Today I took a shower. It was very necessary. When I was finishing my dissertation I sometimes didn't shower or get dressed or leave the house at all for three days at a time. Truth be told, I like doing that. But there comes a time when a girl has to put on cute outfits and get out into the sunshine. I like doing that, too. Tonight I have a dinner date with pretty ladies, and I am going to wear something CUTE for them, dammit.

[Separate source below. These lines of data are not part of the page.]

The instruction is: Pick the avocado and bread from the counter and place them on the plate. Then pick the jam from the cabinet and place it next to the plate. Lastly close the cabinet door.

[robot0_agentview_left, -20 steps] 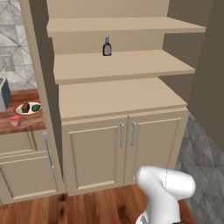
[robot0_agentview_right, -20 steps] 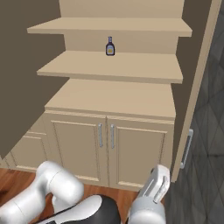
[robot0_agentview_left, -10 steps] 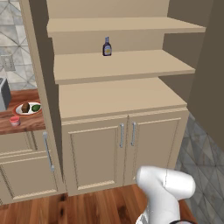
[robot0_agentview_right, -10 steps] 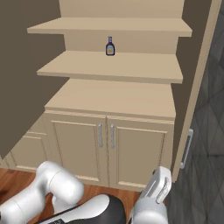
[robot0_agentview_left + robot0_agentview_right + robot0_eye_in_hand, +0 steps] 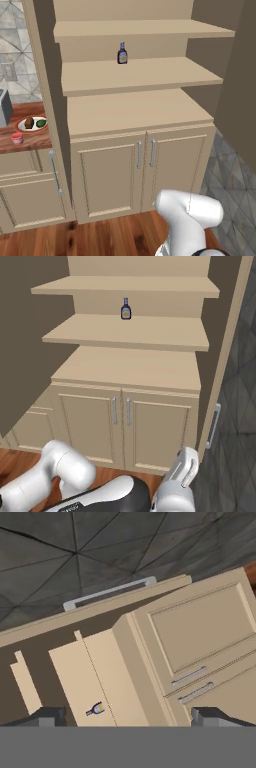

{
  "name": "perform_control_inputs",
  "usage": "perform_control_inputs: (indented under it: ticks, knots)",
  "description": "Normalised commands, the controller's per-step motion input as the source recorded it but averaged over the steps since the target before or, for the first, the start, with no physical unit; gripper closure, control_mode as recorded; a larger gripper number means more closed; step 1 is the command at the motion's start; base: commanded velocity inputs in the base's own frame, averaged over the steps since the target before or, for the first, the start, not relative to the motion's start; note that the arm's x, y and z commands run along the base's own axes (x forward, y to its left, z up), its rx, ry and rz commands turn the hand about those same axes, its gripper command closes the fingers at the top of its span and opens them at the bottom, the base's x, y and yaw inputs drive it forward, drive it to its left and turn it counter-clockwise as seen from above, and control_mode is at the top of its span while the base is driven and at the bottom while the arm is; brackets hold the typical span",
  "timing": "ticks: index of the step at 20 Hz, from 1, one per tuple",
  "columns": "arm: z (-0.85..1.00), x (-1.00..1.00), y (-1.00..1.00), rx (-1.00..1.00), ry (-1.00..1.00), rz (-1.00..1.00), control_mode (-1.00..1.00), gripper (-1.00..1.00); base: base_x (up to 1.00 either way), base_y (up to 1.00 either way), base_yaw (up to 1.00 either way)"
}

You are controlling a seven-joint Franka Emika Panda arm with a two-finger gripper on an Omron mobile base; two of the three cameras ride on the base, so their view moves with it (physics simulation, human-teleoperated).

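The first two stages look finished. In the left base view the plate sits on the tabletop at about 9 o'clock from the cabinet, and on it lie the brown bread and, just beside it toward 3 o'clock, the green avocado. The jam stands on the tabletop just beside the plate, at about 7 o'clock from it and near the front edge. It is small in this view, so whether it touches the rim I cannot tell, but it reads as set down next to the plate as the task asks.

What is left is the last stage: closing the cabinet door. Both tall upper doors stand open. The left door shows edge-on, with its handle low down. The right door shows at 3 o'clock in the right base view, with its own handle. The shelves are bare apart from a dark bottle on the middle shelf, which is no part of the task.

The claw is empty, its two tips spread wide apart at the bottom of the hand view. That view looks at the cabinet rolled on its side, with a door handle at about 12 o'clock, well apart from the tips. My judgement is that the arm is lined up for the door but is not yet touching it.
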Motion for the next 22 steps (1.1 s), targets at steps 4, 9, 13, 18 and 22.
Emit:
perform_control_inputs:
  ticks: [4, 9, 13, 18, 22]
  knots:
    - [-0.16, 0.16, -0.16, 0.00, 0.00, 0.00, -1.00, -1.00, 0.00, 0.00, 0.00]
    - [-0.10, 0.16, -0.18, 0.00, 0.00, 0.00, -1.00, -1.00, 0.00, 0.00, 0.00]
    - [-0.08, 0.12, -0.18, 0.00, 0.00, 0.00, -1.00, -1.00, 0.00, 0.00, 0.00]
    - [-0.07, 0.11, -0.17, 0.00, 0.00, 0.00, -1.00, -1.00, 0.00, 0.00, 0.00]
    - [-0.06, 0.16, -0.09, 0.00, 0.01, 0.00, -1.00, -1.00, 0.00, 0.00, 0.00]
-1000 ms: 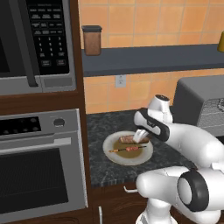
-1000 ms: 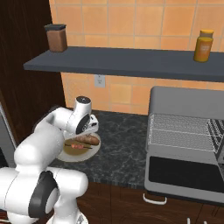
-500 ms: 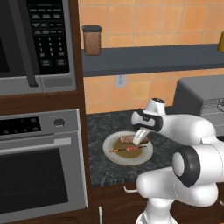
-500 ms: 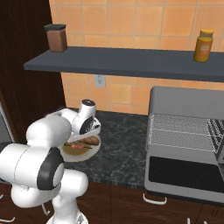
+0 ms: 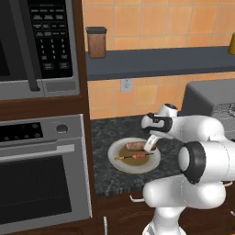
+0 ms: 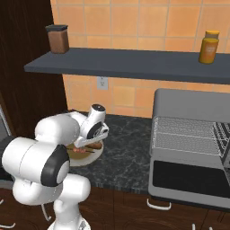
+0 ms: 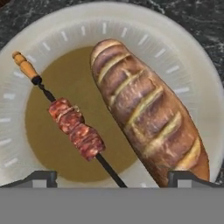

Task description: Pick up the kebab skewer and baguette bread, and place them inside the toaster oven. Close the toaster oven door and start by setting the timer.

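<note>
A white plate (image 7: pixel 175 48) with a brown centre holds both foods. The baguette bread (image 7: pixel 146 118) lies on its right half and the kebab skewer (image 7: pixel 76 127) on its left, both slanting the same way. My gripper (image 7: pixel 113 179) hovers open just above them, with one fingertip (image 7: pixel 41 177) outside the skewer and the other past the baguette. From the base, the gripper (image 5: pixel 149 146) points down over the plate (image 5: pixel 120 161) with the baguette (image 5: pixel 135 146) and skewer (image 5: pixel 134 156). The toaster oven (image 6: pixel 188 105) stands at the right, its door (image 6: pixel 188 176) folded down and its rack showing.
A microwave (image 5: pixel 36 41) and a built-in oven (image 5: pixel 41 183) fill the tall unit at the left. A dark shelf (image 6: pixel 134 63) runs above the counter with a brown jar (image 6: pixel 58 38) and an orange bottle (image 6: pixel 209 47). Bare dark counter (image 6: pixel 128 159) lies between plate and toaster oven.
The hand has sunk a little closer to the plate and the arm's elbow has swung round behind it. The jaws stay open; the baguette and skewer have not moved.
</note>
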Controlling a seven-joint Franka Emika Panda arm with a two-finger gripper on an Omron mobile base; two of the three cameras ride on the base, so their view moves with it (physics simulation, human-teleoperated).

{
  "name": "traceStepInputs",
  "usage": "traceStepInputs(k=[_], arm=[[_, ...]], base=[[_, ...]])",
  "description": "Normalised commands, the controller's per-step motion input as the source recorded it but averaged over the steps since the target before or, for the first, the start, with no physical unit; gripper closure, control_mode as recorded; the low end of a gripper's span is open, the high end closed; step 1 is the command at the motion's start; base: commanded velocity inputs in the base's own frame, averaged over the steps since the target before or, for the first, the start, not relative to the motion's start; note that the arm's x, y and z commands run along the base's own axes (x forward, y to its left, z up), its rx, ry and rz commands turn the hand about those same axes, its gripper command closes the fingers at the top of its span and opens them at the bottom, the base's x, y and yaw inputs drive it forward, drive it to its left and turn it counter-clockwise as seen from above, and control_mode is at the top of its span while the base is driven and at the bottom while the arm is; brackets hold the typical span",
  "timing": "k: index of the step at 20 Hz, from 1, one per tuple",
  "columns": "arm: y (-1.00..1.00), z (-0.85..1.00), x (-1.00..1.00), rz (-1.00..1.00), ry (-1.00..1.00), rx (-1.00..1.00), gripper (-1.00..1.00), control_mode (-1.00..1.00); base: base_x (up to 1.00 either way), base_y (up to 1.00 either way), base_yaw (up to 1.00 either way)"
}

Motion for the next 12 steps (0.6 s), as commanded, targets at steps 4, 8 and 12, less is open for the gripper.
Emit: traceStepInputs(k=[4, 8, 12], arm=[[-0.11, -0.01, 0.48, 0.18, 0.00, 0.02, -1.00, -1.00], [-0.06, -0.30, 0.35, 0.26, -0.02, 0.00, -1.00, -1.00], [-0.37, -0.32, 0.03, 0.18, -0.12, 0.07, -1.00, -1.00]], base=[[0.00, 0.00, 0.00], [0.00, 0.00, 0.00], [0.00, 0.00, 0.00]])
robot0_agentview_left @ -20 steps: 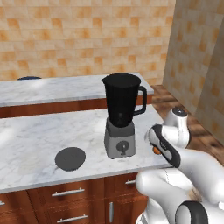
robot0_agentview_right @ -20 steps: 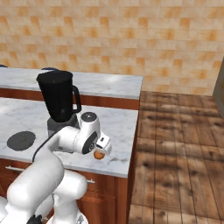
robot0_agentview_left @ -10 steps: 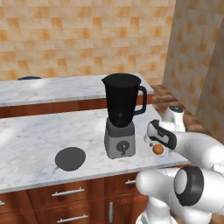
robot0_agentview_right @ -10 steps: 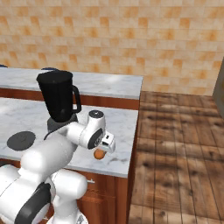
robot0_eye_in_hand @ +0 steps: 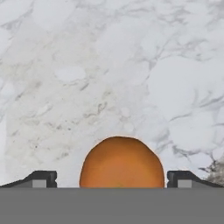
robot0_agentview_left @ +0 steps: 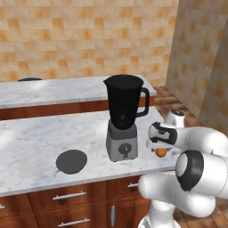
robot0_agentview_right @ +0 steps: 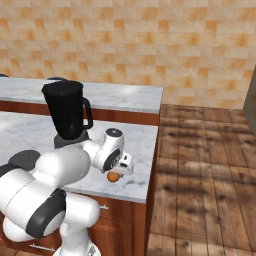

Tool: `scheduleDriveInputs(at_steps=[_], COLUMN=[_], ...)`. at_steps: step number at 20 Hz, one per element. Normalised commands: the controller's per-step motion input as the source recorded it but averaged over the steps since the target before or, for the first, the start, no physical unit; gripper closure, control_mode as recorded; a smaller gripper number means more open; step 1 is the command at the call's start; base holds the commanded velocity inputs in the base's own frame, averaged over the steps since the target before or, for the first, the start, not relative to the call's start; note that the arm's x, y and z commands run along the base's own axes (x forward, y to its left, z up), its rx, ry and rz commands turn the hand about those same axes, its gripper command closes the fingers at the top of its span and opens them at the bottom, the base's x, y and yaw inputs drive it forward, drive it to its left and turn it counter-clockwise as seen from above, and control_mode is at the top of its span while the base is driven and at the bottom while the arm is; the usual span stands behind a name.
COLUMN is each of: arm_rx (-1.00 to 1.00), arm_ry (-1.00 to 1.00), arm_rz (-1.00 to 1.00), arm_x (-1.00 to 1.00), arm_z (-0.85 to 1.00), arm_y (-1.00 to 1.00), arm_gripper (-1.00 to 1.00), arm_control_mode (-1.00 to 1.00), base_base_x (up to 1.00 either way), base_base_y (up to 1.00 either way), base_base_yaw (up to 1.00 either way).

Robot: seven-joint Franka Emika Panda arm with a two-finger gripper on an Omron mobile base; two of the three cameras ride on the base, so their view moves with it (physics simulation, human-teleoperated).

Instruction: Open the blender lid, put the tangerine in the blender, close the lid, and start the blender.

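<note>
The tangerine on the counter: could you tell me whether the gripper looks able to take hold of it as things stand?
Probably yes. The tangerine lies on bare marble counter between the gripper's spread fingers, with nothing in between.

Left base view: behind-left of the arm, looking forward and down across the marble counter (robot0_agentview_left: 31, 147), blender (robot0_agentview_left: 124, 116) near centre, arm entering at 4 o'clock. Right base view: behind-right, same counter (robot0_agentview_right: 140, 145), blender (robot0_agentview_right: 67, 114) at 10 o'clock, wood floor (robot0_agentview_right: 205, 165) at 3 o'clock. Both share counter, blender, tangerine (robot0_agentview_left: 161, 152) (robot0_agentview_right: 113, 176). Hand view: very close, looking down at marble (robot0_eye_in_hand: 109, 65), tangerine (robot0_eye_in_hand: 121, 162) at 6 o'clock between the fingertips (robot0_eye_in_hand: 41, 178).
</note>
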Motion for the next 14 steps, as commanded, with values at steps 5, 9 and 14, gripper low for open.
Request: scheduleDriveInputs(at_steps=[5, 9, 14], arm_rx=[0.00, -0.04, -0.06], arm_ry=[0.00, 0.02, 0.03], arm_rz=[0.08, 0.07, 0.00], arm_x=[0.00, -0.10, -0.03], arm_z=[-0.27, -0.42, -0.05], arm_y=[0.06, 0.10, 0.06], arm_gripper=[-1.00, 1.00, 1.00], arm_control_mode=[-1.00, -1.00, -1.00], base_base_x=[0.00, 0.00, 0.00], base_base_y=[0.00, 0.00, 0.00], base_base_yaw=[0.00, 0.00, 0.00])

So, today, in the shower, I was thinking about dread. About dreading moving, and dreading missing out on things, and dreading missing people, and dreading the discomfort that comes with being dropped into a whole new social milieu, with people who probably use the word "milieu" without finding it funny, and dreading not having all my stuff with me (since the move is temporary and I've rented a furnished place there), and not knowing what to bring and what to leave behind, etc.

As I was shaving my legs, which is something I really love doing now that I've discovered the Venus razor and the pear-scented lady shaving cream, I remembered a few Jeanette Winterson quotations that fit the themes of my dread in such a way as to rehabilitate the dread into hopefulness. The first one goes: "Whatever it is that pulls the pin, that hurls you past the boundaries of your own life into a brief and total beauty, even for a moment, it is enough." That is from Gut Symmetries, and to me it means that the moments we get with people are meaningful even when the future is uncertain and all we know is that we get that moment. Making plans and feeling that the future is somewhat stable, these are human cravings and are necessary to ordered life, but disorder can also be beautiful. (Is it possible that there could be neither beauty nor love without a bit of chaos or interruption of one's projections for the future?) The quotation could also speak to your relation to art, music, anything you love or that moves you, ad infinitum.

This is the second quotation: "Held in the frame of light, was not the world, nor its likeness, but a strange equivalence, where what was thought to be known was re-cast, and where what was unknown began to be revealed, and where what could not be known, kept its mystery but lost its terror." That's from Art & Lies, the last nine pages of which consist of bars of music! That woman has a way, I tell you.